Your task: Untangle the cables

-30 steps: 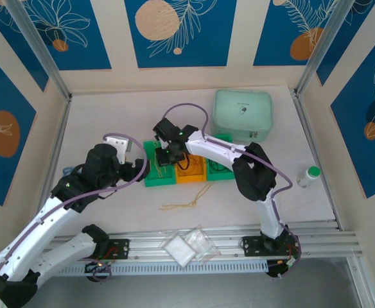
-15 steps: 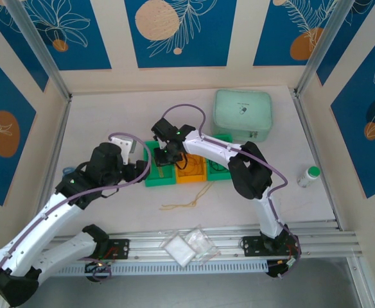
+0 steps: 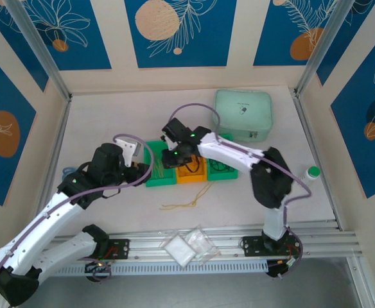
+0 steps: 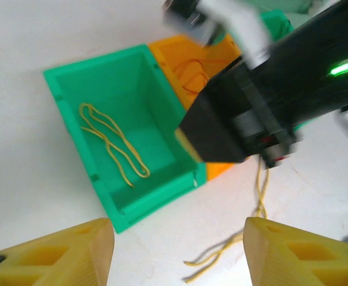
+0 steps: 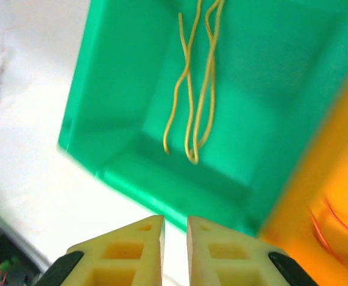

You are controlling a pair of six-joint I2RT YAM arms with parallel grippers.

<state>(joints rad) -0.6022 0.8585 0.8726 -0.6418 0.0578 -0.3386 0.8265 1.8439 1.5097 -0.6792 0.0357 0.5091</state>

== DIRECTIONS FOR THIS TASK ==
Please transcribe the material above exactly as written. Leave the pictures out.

== YOUR RESPONSE ==
Your task: Untangle the cables

-30 steps: 
-15 steps: 
+0 steps: 
+0 steps: 
+0 steps: 

You are controlling a pair of six-joint I2RT YAM arms with parallel grippers.

<state>(joints rad) -0.6022 0.8585 0.8726 -0.6418 0.0578 -0.3386 0.8265 1.8439 1.5097 -0.6792 0.0357 0.5091</state>

No more work is needed on this answer.